---- Supplied information

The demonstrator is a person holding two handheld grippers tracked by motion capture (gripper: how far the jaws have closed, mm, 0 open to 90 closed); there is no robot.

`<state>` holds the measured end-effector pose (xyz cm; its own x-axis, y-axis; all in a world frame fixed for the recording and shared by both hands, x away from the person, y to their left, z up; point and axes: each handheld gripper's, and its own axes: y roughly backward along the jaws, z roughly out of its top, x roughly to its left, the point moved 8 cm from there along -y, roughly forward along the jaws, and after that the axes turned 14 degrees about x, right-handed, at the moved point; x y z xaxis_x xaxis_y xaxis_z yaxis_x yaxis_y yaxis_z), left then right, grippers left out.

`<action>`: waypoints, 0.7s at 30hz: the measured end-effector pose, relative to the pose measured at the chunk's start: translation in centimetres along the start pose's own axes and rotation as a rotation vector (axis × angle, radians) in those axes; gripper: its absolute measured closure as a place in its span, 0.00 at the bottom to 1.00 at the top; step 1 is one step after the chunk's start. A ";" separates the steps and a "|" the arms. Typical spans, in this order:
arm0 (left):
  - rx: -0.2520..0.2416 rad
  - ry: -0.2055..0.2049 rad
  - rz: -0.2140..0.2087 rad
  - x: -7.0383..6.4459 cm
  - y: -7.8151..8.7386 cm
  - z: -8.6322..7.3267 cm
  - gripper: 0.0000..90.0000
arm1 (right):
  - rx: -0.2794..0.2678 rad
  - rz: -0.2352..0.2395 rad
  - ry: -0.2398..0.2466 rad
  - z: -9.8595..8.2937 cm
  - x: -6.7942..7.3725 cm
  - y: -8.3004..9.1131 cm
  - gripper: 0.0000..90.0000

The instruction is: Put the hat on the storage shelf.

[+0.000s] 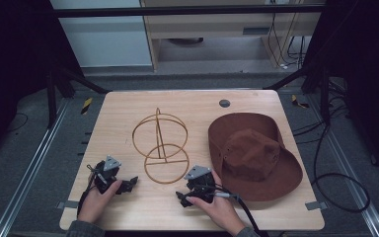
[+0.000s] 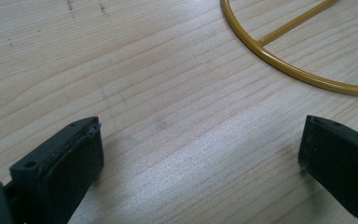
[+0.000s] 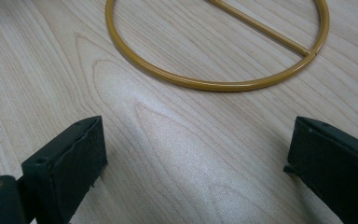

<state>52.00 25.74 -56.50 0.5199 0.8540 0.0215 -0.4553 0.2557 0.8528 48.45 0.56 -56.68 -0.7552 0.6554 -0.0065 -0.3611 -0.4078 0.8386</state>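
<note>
Count on the tabletop (image 1: 128,106): 1 gold wire hat stand (image 1: 160,145), mid-table, made of 2 rings joined by an upright loop. 1 brown wide-brimmed hat (image 1: 252,154), right side, brim reaching toward the right edge. 1 grey round cap (image 1: 224,103) near the far edge. 2 handheld grippers along the near edge: left gripper (image 1: 127,185), right gripper (image 1: 182,197).

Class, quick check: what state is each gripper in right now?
Left gripper: open, holding nothing, low over the table.
Right gripper: open, holding nothing, facing the wire stand.
</note>
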 end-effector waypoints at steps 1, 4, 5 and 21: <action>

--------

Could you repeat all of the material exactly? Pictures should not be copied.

#### [Exercise response]
The demonstrator is a person holding two handheld grippers tracked by motion capture (gripper: how far the jaws have closed, mm, 0 open to 90 closed); there is no robot.

`<state>` holds the measured end-effector pose (xyz cm; its own x-axis, y-axis; all in a world frame fixed for the recording and shared by both hands, x away from the person, y to their left, z up; point and axes: each handheld gripper's, and its own axes: y roughly backward along the jaws, z roughly out of its top, x roughly to its left, the point moved 8 cm from there along -y, roughly forward along the jaws, and after that the axes turned 14 degrees about x, right-handed, at the moved point; x y z xaxis_x xaxis_y xaxis_z yaxis_x yaxis_y yaxis_z), left then right, grippers left out.

`<action>`: waypoints, 0.7s at 30hz: the measured end-effector pose, relative to the pose measured at the chunk's start: translation in centimetres along the start pose's own axes and rotation as a rotation vector (axis × angle, radians) in those axes; gripper: its absolute measured closure as a place in its span, 0.00 at the bottom to 1.00 at the top; step 1 is one step after the chunk's start. A ";" separates the steps and a "|" the arms. Typical spans, in this order:
arm0 (left):
  - rx: -0.2520..0.2416 rad
  - ry: -0.2055..0.2049 rad
  - rz: -0.2140..0.2087 rad
  - x: -7.0383..6.4459 cm
  - y: -7.8151..8.7386 cm
  - z: -8.6322..7.3267 cm
  - gripper: 0.0000..90.0000
arm1 (right):
  - rx: -0.2794..0.2678 rad
  - rz: -0.2352..0.2395 rad
  - ry: -0.2398..0.2466 rad
  - z: -9.8595..8.2937 cm
  - x: -6.7942..7.3725 cm
  - y: -8.3004..9.1131 cm
  - gripper: 0.0000..90.0000

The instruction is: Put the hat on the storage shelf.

[+0.000s] 
[+0.000s] 
[+0.000s] 

<state>52.00 25.74 -56.50 0.5199 0.8540 0.0215 -0.4553 0.2557 0.8528 48.45 0.56 -56.68 -0.7552 0.6554 -0.0065 -0.3611 -0.4078 0.8386</state>
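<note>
Count on the tabletop (image 1: 128,106): 1 gold wire hat stand (image 1: 160,145), mid-table, made of 2 rings joined by an upright loop. 1 brown wide-brimmed hat (image 1: 252,154), right side, brim reaching toward the right edge. 1 grey round cap (image 1: 224,103) near the far edge. 2 handheld grippers along the near edge: left gripper (image 1: 127,185), right gripper (image 1: 182,197).

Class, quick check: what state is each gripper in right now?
Left gripper: open, holding nothing, low over the table.
Right gripper: open, holding nothing, facing the wire stand.
</note>
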 end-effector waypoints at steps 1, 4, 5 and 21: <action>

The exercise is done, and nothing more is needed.